2021 será então a continuação de 2020, um ano de incertezas?
Inicialmente apontaria que à medida que fôssemos entrando em 2021 íamos recuperando. Neste momento não temos a certeza, mas aquilo que nos aponta o primeiro semestre é que será muito idêntico àquilo que estamos a ver hoje, e supomos que antes de Março não existam grandes alterações.
A partir daí, com a vacinação, com certeza que haverá alguma evolução e alguma luz ao fundo do túnel, e naturalmente que a partir de Junho e Julho se irá sentir alguma recuperação. Mas está tudo muito incerto. Há clientes nossos que apontavam iniciar as suas operações nos Açores a partir de Abril e hoje já estão a pensar, embora na incerteza, avançar a partir de Julho. Apontam para uma operação muito curta. (…) A única certeza é que pensávamos que iria existir retoma já no início de 2021 e ela não está a existir.
Manter a empregabilidade será um desafio para este ano?
A nossa preocupação foi manter o emprego até ao final do ano em toda a nossa estrutura. Iremos procurar mantê-la se assim conseguirmos, se continuarmos a ter os apoios programados bem como o apoio à retoma que o Governo a nível nacional e a nível regional estão a equacionar. A nossa intenção é, sem dúvida, continuar a manter as nossas estruturas de forma a que quando a retoma se iniciar estarmos prontos a responder da melhor forma, mas não está a ser fácil.
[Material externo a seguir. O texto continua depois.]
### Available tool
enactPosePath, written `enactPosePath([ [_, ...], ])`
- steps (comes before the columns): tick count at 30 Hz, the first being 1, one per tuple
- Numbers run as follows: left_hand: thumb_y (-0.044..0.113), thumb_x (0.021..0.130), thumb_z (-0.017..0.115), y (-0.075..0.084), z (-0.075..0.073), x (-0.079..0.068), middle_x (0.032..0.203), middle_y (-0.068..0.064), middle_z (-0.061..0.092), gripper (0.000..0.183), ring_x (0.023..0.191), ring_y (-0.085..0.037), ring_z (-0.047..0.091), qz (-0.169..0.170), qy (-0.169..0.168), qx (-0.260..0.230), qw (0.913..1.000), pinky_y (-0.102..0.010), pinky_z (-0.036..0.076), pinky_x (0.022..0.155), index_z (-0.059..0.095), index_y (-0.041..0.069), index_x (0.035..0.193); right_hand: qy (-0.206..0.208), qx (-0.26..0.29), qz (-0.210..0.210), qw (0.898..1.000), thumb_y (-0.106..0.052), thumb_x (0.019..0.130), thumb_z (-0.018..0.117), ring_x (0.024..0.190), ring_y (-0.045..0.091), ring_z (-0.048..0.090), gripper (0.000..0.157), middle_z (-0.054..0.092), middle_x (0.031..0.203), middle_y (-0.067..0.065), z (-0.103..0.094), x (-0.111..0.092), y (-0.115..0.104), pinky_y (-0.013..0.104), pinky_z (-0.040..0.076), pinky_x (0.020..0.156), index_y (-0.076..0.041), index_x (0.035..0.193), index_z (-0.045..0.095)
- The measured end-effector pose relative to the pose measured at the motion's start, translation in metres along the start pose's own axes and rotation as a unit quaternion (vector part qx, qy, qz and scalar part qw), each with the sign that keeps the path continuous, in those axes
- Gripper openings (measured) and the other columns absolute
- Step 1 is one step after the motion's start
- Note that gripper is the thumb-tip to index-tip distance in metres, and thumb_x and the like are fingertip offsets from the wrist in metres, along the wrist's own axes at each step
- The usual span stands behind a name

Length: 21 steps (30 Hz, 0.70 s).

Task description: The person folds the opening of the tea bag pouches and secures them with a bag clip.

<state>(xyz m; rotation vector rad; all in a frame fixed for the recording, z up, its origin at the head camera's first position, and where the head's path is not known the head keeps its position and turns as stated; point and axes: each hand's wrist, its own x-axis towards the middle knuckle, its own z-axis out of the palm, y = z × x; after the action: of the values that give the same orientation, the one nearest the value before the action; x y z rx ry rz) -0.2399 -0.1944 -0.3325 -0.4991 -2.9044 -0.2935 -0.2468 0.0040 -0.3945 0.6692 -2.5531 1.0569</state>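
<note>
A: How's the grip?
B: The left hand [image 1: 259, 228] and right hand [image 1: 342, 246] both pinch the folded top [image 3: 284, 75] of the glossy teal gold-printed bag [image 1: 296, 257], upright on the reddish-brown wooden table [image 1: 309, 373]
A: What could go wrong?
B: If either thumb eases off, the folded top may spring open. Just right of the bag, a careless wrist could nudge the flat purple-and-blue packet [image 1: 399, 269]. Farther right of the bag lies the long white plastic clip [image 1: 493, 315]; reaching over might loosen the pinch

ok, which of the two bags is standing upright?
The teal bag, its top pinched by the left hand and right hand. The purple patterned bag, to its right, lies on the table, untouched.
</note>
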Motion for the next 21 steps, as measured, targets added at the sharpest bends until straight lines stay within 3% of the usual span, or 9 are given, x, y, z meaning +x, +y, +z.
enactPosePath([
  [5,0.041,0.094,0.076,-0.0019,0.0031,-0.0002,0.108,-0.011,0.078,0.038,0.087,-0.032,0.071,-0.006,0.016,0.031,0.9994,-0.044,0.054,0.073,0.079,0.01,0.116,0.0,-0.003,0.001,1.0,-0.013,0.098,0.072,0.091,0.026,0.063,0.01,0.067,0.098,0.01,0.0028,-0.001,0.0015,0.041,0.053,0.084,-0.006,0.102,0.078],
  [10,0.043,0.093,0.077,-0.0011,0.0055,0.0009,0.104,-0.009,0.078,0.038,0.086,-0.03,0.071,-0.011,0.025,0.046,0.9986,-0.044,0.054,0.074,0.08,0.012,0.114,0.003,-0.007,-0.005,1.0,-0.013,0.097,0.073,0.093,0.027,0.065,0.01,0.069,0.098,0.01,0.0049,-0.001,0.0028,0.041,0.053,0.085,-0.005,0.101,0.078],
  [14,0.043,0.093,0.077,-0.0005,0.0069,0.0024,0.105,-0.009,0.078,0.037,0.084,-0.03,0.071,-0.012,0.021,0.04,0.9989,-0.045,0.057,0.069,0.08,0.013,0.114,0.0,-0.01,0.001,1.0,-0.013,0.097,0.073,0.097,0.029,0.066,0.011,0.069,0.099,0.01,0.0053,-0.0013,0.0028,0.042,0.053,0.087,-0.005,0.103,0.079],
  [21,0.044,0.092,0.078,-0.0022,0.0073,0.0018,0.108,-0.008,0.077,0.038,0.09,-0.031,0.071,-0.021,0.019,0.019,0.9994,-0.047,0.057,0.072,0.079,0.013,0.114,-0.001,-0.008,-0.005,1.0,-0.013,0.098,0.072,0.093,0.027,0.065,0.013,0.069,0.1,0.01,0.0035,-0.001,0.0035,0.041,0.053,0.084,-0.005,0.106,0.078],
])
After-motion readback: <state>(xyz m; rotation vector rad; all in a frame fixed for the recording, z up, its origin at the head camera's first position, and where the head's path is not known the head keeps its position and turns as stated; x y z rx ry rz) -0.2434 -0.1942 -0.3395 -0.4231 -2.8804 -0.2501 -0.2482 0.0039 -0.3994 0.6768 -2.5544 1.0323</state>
Neste aspecto tem havido alguma dificuldade?
Uma das nossas maiores dificuldades na Associação dos Industriais de Aluguer de Automóveis sem condutor (ARAC) é tratar destes assuntos junto do Governo e do Ministério da Economia para criar uma extensão à lei do lay-off na qual nós e todas as empresas do sector têm vindo a candidatar-se e a receber apoios, mas algumas empresas têm tido alguma dificuldade e impossibilidade de se candidatar, e apesar de terem quebras superiores a 75%, não têm conseguido obter o lay-off.
Aqui, a nossa actividade é duplamente penalizada porque é preciso encontrar uma excepção na lei, na medida em que a nossa actividade se assume exclusivamente no aluguer de viaturas e de serviços.
(…) O que é levado em consideração para determinar a percentagem de quebra e de apoio que se consegue obter o lay-off tem a ver com o volume de facturação, mas no nosso caso temos as facturas do serviço de aluguer e da venda de viaturas, porque todos os anos fazemos a renovação da nossa frota, o que é considerado como fazendo parte da facturação total da empresa, o que não deveria ser.
(…) Não estávamos a contar com isso, e muitas empresas estão impedidas de aceder ao lay-off por esta via. Estamos a aguardar que se consiga atender e perceber esta nossa “aflição”, no sentido de alterar e de se criar aqui uma excepção à regra.